> _Your objective_
Your answer must be every line of the data that contains "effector".

> _Recorded information_
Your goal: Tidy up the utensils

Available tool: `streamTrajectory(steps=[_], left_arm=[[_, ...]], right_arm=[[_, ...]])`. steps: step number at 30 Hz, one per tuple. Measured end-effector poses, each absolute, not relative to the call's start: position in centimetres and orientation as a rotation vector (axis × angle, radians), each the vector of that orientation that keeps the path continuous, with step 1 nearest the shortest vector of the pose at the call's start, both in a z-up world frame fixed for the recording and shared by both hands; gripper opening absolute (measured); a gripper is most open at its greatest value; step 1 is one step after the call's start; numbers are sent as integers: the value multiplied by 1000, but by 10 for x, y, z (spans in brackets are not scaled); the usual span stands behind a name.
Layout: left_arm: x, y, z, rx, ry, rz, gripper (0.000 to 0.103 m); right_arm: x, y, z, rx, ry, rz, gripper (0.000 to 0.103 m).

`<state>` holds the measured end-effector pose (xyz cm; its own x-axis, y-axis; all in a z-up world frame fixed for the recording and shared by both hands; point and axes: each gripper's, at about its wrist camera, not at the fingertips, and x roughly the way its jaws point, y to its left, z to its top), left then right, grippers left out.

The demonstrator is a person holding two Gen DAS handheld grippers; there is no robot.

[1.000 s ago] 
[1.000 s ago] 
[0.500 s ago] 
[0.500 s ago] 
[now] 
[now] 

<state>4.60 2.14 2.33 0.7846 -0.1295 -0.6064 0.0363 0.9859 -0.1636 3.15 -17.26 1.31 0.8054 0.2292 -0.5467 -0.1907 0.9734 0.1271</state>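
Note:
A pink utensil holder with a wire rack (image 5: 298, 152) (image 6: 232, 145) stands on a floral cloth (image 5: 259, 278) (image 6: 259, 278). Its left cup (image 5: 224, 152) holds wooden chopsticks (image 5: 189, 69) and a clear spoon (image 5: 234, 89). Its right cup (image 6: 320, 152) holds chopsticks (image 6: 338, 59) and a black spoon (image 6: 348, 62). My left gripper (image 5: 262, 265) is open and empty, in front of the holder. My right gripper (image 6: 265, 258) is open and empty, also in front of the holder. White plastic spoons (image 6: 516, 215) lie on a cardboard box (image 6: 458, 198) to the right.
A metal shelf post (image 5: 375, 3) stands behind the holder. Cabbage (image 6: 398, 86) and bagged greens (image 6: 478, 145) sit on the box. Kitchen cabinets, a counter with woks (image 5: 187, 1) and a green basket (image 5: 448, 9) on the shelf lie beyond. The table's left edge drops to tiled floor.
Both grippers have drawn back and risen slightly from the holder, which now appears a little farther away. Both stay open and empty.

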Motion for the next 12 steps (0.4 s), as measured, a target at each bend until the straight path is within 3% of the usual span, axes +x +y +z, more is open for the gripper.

> _Answer_
Available tool: `streamTrajectory(steps=[_], left_arm=[[_, ...]], right_arm=[[_, ...]])`. steps: step number at 30 Hz, one per tuple. Measured end-effector poses, each absolute, not relative to the call's start: position in centimetres and orientation as a rotation vector (axis × angle, radians), each the vector of that orientation that keeps the path continuous, with step 1 nearest the shortest vector of the pose at the call's start, both in a z-up world frame fixed for the recording and shared by both hands; gripper opening absolute (measured); a gripper is most open at its greatest value; step 1 is one step after the call's start; numbers are sent as integers: the value multiplied by 1000, but by 10 for x, y, z (spans in brackets are not scaled); the usual span stands behind a name.
`<state>` holds the measured end-effector pose (xyz cm; its own x-axis, y-axis; all in a z-up world frame fixed for the recording and shared by both hands; point and axes: each gripper's, at about its wrist camera, not at the fingertips, and x roughly the way its jaws point, y to its left, z to its top), left then right, grippers left out.

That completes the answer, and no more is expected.